### EXERCISE REQUIREMENTS
The expected result is a word-for-word copy of the entries, minus any pictures.

### DATA
= Beginning of Section =

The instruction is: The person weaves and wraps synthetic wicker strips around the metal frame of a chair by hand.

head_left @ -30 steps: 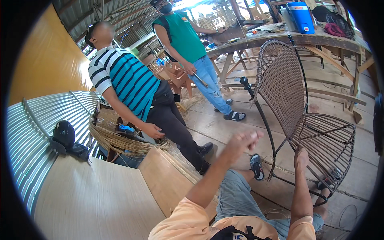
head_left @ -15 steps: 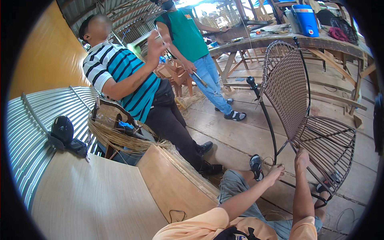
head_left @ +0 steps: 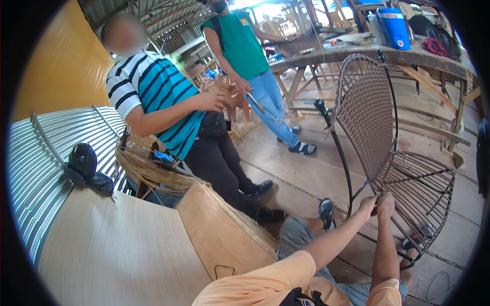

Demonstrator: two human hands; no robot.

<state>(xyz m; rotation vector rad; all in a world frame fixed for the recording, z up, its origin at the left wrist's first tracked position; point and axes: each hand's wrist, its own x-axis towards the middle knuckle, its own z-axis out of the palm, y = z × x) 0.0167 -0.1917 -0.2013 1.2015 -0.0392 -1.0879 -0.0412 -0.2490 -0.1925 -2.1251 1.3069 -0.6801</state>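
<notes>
A chair [head_left: 363, 109] with a tightly woven brown back and a black metal frame stands tilted in front of me, at the right. Brown strands with gaps between them span its seat [head_left: 416, 181]. Where the seat meets the lower edge of the back, my right hand [head_left: 386, 205] is closed against the seat's near side. My left hand [head_left: 367, 206] is closed right beside it, its fingertips at the same corner. What lies between the fingers of either hand is too small and covered to make out.
To the left are pale wooden boards [head_left: 122, 245] and a bundle of straw-coloured strands [head_left: 148, 171]. A person in a striped shirt [head_left: 166, 97] stands near; another in green [head_left: 240, 46] holds a tool beside a long workbench [head_left: 352, 53]. A blue cooler [head_left: 395, 29] sits on it.
My left hand has moved right and up to join my right hand at the chair. The person in the striped shirt has lowered a raised hand to waist height.
</notes>
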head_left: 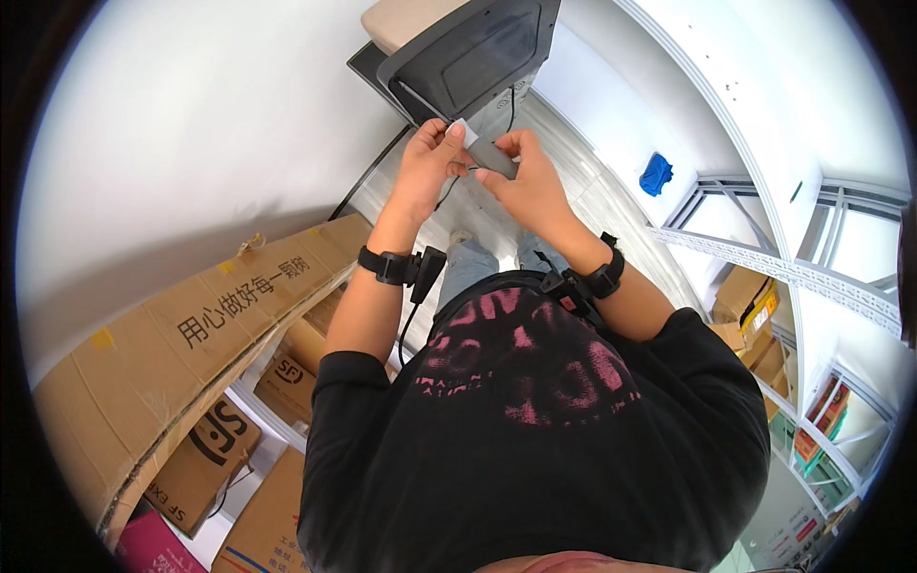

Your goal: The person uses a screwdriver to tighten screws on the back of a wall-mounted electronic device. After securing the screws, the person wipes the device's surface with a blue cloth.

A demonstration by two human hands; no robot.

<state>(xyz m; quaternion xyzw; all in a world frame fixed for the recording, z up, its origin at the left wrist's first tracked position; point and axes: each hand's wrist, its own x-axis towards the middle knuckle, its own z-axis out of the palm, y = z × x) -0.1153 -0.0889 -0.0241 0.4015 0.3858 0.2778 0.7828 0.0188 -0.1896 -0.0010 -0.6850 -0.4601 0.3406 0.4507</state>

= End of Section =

### WORKED SOLUTION
The instruction is: The person weaves and wraps synthetic wicker strips around the metal frame of a chair by hand.

head_left @ -30 steps: 
head_left @ -15 steps: 
head_left @ +0 steps: 

Demonstrator: two human hands; no robot.

<state>(xyz m; rotation vector rad; all in a world frame fixed for the recording, z up, its origin at the left wrist's first tracked position; point and axes: each hand's wrist, its own x-axis towards the middle knuckle, its own z-axis out of the palm, y = z × x) 0.0167 -0.1917 -0.2013 1.2015 -0.0392 -1.0879 -0.0412 -0.2490 -0.1925 -2.1251 1.3069 -0.6801</state>
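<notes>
A chair [head_left: 363, 109] with a tightly woven brown back and a black metal frame stands tilted in front of me, at the right. Brown strands with gaps between them span its seat [head_left: 416, 181]. Where the seat meets the lower edge of the back, my right hand [head_left: 386, 205] is closed against the seat's near side. My left hand [head_left: 367, 206] is closed right beside it, its fingertips at the same corner. What lies between the fingers of either hand is too small and covered to make out.
To the left are pale wooden boards [head_left: 122, 245] and a bundle of straw-coloured strands [head_left: 148, 171]. A person in a striped shirt [head_left: 166, 97] stands near; another in green [head_left: 240, 46] holds a tool beside a long workbench [head_left: 352, 53]. A blue cooler [head_left: 395, 29] sits on it.
My left hand has moved right and up to join my right hand at the chair. The person in the striped shirt has lowered a raised hand to waist height.
</notes>
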head_left: 

Your goal: The person uses a screwdriver to tighten screws on the back of a wall-mounted electronic device. After securing the screws, the person wipes the device's surface with a blue cloth.

A demonstration by two human hands; no robot.

<state>(xyz m; quaternion xyzw; all in a world frame fixed for the recording, z up, its origin at the left wrist's first tracked position; point and axes: each hand's wrist, its own x-axis towards the middle knuckle, its own z-axis out of the palm, y = z × x) -0.1153 -0.0889 -0.0241 0.4015 0.3858 0.2778 0.7828 0.0188 -0.1896 -0.0010 -0.6850 -0.4601 0.3406 0.4507</state>

At this point, the answer is complete.